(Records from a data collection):
——————

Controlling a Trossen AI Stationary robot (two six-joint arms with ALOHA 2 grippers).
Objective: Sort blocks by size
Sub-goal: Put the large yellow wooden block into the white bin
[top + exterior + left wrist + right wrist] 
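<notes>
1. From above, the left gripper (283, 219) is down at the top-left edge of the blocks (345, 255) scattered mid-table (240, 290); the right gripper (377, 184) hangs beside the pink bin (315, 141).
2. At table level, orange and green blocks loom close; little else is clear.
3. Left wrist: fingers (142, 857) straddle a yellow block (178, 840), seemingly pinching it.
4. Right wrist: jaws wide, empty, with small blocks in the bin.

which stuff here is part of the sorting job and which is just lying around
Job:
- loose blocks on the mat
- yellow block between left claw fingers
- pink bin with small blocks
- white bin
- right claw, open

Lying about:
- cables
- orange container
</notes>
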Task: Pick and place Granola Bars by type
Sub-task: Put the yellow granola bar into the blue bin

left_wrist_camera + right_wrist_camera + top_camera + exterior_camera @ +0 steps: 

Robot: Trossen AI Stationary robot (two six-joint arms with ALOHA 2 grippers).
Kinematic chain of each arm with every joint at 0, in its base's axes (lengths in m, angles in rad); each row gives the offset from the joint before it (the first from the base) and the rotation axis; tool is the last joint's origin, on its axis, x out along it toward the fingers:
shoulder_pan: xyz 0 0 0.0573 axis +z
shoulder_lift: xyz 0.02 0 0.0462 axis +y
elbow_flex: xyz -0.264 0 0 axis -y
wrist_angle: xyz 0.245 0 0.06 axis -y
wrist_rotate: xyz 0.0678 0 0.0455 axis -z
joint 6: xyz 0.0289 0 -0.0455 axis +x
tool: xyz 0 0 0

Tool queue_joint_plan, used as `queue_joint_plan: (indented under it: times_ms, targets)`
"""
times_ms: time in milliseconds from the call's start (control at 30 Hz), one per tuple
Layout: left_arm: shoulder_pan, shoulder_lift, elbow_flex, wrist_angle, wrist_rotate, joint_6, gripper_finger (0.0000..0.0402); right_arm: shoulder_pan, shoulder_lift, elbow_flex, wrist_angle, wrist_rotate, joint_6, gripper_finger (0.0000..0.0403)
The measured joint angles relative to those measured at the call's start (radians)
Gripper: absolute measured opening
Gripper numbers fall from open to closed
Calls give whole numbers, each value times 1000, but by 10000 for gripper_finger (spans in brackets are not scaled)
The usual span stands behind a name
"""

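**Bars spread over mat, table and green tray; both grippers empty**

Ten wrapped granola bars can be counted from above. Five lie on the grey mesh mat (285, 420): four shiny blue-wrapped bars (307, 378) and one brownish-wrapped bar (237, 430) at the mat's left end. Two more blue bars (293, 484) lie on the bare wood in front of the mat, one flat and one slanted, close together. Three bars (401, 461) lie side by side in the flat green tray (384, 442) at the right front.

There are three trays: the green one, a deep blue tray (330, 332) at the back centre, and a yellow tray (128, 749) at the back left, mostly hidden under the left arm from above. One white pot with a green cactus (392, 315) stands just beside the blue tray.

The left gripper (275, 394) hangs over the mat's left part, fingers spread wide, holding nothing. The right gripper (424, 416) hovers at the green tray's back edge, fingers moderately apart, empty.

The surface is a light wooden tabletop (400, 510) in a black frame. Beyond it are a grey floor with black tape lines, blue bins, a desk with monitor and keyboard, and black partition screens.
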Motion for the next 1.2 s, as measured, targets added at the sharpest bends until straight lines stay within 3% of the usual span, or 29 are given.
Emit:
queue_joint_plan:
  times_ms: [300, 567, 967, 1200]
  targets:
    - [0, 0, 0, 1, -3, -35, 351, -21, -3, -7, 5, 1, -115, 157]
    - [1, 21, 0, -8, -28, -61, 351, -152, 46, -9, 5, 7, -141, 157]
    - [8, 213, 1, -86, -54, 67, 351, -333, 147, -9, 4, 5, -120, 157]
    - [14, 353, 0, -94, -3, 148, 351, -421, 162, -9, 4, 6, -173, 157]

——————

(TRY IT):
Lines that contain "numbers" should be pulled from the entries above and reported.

(EXERCISE OUTPUT):
Gripper numbers fall from open to closed
Calls give whole numbers, each value times 1000, but by 10000 for gripper_finger (spans in brackets are not scaled)

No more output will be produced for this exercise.